What you return must be the full data, repeated verbatim, with no pictures in it.

=-=-=-=-=

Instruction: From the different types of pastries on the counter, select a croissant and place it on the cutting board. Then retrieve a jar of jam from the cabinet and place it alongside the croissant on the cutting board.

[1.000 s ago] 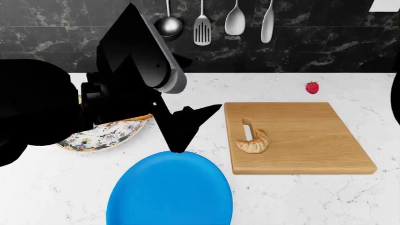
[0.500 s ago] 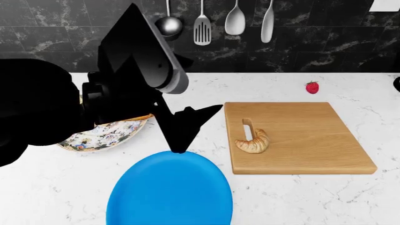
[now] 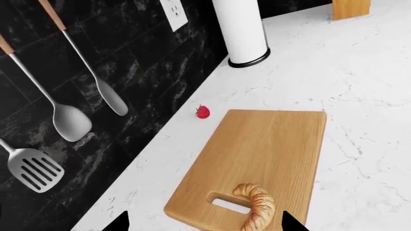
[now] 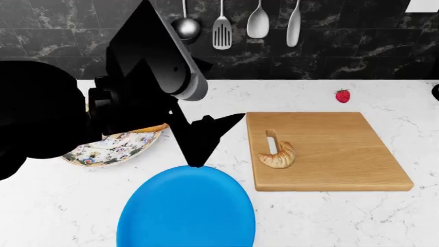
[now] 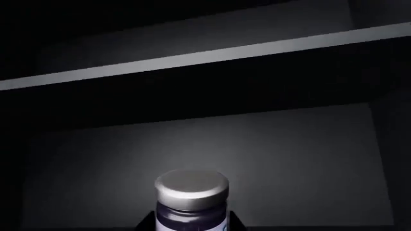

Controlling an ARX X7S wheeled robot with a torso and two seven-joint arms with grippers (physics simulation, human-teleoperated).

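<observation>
The croissant (image 4: 278, 155) lies on the cutting board (image 4: 343, 154), just beside the slot handle, its long axis running diagonally with both tips curling toward the slot. The board sits flat on the white tabletop (image 4: 309, 216). The left gripper (image 4: 199, 139) hangs over the tabletop between a blue plate (image 4: 185, 211) and the board, fingers spread, holding nothing. The jar of jam (image 5: 191, 199) stands upright on a dark cabinet shelf (image 5: 205, 57), grey lid up. The right gripper's dark tips flank the jar; I cannot tell whether they grip it.
</observation>
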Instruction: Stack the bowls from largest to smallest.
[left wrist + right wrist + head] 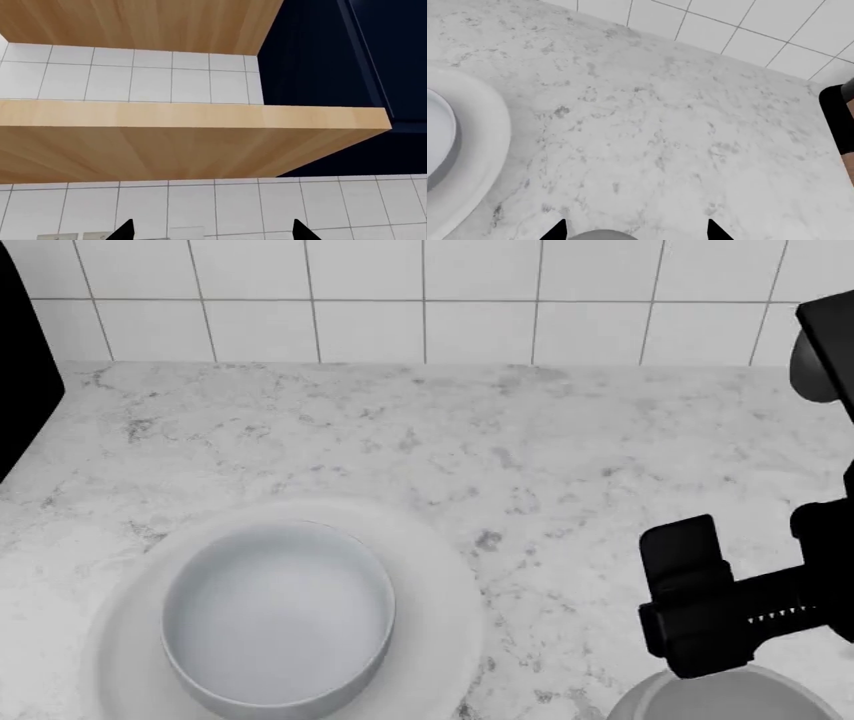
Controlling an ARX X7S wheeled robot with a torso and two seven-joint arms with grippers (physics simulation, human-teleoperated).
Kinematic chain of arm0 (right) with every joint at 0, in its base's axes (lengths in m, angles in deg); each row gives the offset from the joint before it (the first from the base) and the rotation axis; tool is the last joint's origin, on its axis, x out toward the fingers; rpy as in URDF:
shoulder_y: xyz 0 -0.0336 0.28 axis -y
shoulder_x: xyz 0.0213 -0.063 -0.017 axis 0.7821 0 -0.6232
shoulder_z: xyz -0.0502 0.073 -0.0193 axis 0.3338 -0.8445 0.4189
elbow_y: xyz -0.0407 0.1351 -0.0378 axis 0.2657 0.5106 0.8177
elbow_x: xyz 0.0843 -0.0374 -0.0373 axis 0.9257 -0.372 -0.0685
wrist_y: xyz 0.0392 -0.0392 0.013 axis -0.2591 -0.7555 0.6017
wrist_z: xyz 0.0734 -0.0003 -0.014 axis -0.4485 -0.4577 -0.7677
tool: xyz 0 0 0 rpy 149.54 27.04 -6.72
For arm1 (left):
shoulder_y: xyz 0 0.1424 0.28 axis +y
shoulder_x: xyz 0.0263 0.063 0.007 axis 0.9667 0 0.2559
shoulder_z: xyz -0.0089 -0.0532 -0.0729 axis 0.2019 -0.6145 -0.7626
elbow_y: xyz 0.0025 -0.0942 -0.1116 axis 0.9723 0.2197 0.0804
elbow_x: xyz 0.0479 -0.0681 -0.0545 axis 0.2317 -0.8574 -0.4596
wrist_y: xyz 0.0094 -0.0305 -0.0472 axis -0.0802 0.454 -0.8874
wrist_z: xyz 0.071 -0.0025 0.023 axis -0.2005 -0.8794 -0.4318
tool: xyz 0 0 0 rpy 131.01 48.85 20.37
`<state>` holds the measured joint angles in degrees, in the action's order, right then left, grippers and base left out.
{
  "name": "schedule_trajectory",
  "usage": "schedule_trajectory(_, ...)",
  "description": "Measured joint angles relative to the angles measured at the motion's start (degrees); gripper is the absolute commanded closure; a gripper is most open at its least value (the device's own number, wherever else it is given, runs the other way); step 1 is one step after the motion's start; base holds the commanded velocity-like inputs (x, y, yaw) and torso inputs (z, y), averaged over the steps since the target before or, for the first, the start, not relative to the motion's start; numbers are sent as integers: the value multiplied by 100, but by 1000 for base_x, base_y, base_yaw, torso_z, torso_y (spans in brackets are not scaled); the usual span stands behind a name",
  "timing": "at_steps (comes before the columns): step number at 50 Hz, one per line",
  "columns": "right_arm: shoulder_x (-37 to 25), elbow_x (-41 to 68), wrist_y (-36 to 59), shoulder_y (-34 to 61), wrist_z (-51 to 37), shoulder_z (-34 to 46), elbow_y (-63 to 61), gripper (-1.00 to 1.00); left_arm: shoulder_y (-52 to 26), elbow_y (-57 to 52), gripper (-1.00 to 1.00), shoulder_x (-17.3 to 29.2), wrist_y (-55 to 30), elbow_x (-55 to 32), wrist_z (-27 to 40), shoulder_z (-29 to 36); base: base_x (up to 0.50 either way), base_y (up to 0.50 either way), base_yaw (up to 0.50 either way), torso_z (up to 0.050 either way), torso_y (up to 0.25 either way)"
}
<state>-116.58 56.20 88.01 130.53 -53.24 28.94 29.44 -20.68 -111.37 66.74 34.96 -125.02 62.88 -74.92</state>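
Medium pale grey-blue bowl (278,625) nested inside wide white bowl (441,635) on marble counter (507,450), small grey-white bowl (727,698) just below right gripper (635,231), jaws spread wide and empty, left gripper (212,231) likewise spread, facing wooden shelf (193,117) and tiled wall (167,82), no writing or labels legible.

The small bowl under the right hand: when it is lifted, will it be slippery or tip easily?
The small bowl looks glossy and rigid, so its rim may slip between the right hand fingers. It seems deep, so an off-centre grip could tilt it. Probably light; only part is visible.
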Motion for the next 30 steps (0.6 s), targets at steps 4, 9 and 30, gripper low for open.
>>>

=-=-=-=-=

▸ RESPONSE TO THIS EXERCISE:
Instruction: From the different types of pastries on the counter, select a croissant and place it on the cutting board. Then retrieve a jar of jam from the cabinet and place it alongside the croissant on the cutting board.

[1.000 s ago] 
[0.500 s ago] 
[now] 
[now] 
[now] 

Controlling an ARX X7S wheeled robot with a torso and two seven-joint arms with grippers (physics simulation, human-teleoperated).

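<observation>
The croissant (image 4: 278, 155) lies on the cutting board (image 4: 343, 154), just beside the slot handle, its long axis running diagonally with both tips curling toward the slot. The board sits flat on the white tabletop (image 4: 309, 216). The left gripper (image 4: 199, 139) hangs over the tabletop between a blue plate (image 4: 185, 211) and the board, fingers spread, holding nothing. The jar of jam (image 5: 191, 199) stands upright on a dark cabinet shelf (image 5: 205, 57), grey lid up. The right gripper's dark tips flank the jar; I cannot tell whether they grip it.
</observation>
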Instruction: Stack the bowls from largest to smallest.
[left wrist + right wrist + head] 
Controlling an ARX X7S wheeled robot with a torso and two seven-joint arms with grippers (physics simulation, human-teleoperated).
Kinematic chain of arm0 (right) with every joint at 0, in its base's axes (lengths in m, angles in deg); each row gives the offset from the joint before it (the first from the base) and the rotation axis; tool is the last joint's origin, on its axis, x out toward the fingers; rpy as in URDF:
shoulder_y: xyz 0 -0.0336 0.28 axis -y
shoulder_x: xyz 0.0213 -0.063 -0.017 axis 0.7821 0 -0.6232
shoulder_z: xyz -0.0502 0.073 -0.0193 axis 0.3338 -0.8445 0.4189
elbow_y: xyz -0.0407 0.1351 -0.0378 axis 0.2657 0.5106 0.8177
elbow_x: xyz 0.0843 -0.0374 -0.0373 axis 0.9257 -0.372 -0.0685
wrist_y: xyz 0.0392 -0.0392 0.013 axis -0.2591 -0.7555 0.6017
wrist_z: xyz 0.0734 -0.0003 -0.014 axis -0.4485 -0.4577 -0.7677
tool: xyz 0 0 0 rpy 149.54 27.04 -6.72
For arm1 (left):
shoulder_y: xyz 0 0.1424 0.28 axis +y
shoulder_x: xyz 0.0263 0.063 0.007 axis 0.9667 0 0.2559
shoulder_z: xyz -0.0089 -0.0532 -0.0729 axis 0.2019 -0.6145 -0.7626
elbow_y: xyz 0.0025 -0.0942 -0.1116 axis 0.9723 0.2197 0.0804
elbow_x: xyz 0.0479 -0.0681 -0.0545 axis 0.2317 -0.8574 -0.4596
wrist_y: xyz 0.0094 -0.0305 -0.0472 axis -0.0802 0.454 -0.8874
wrist_z: xyz 0.071 -0.0025 0.023 axis -0.2005 -0.8794 -0.4318
tool: xyz 0 0 0 rpy 131.01 48.85 20.37
`<state>` holds the measured joint angles in degrees, in the action's order, right then left, grippers and base left out.
{
  "name": "schedule_trajectory",
  "usage": "schedule_trajectory(_, ...)",
  "description": "Measured joint angles relative to the angles measured at the motion's start (degrees); gripper is the absolute commanded closure; a gripper is most open at its least value (the device's own number, wherever else it is given, runs the other way); step 1 is one step after the motion's start; base holds the commanded velocity-like inputs (x, y, yaw) and torso inputs (z, y), averaged over the steps since the target before or, for the first, the start, not relative to the motion's start; numbers are sent as integers: the value multiplied by 100, but by 1000 for base_x, base_y, base_yaw, torso_z, torso_y (spans in brackets are not scaled); the usual span stands behind a name",
  "timing": "at_steps (comes before the columns): step number at 50 Hz, one per line",
  "columns": "right_arm: shoulder_x (-37 to 25), elbow_x (-41 to 68), wrist_y (-36 to 59), shoulder_y (-34 to 61), wrist_z (-51 to 37), shoulder_z (-34 to 46), elbow_y (-63 to 61), gripper (-1.00 to 1.00); left_arm: shoulder_y (-52 to 26), elbow_y (-57 to 52), gripper (-1.00 to 1.00), shoulder_x (-17.3 to 29.2), wrist_y (-55 to 30), elbow_x (-55 to 32), wrist_z (-27 to 40), shoulder_z (-29 to 36); base: base_x (up to 0.50 either way), base_y (up to 0.50 either way), base_yaw (up to 0.50 either way), torso_z (up to 0.050 either way), torso_y (up to 0.25 either way)"
}
<state>-116.58 56.20 88.01 130.53 -53.24 28.94 29.44 -20.68 -111.37 66.74 34.96 -125.02 62.88 -74.92</state>
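Medium pale grey-blue bowl (278,625) nested inside wide white bowl (441,635) on marble counter (507,450), small grey-white bowl (727,698) just below right gripper (635,231), jaws spread wide and empty, left gripper (212,231) likewise spread, facing wooden shelf (193,117) and tiled wall (167,82), no writing or labels legible.

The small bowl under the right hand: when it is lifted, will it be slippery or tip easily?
The small bowl looks glossy and rigid, so its rim may slip between the right hand fingers. It seems deep, so an off-centre grip could tilt it. Probably light; only part is visible.
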Motion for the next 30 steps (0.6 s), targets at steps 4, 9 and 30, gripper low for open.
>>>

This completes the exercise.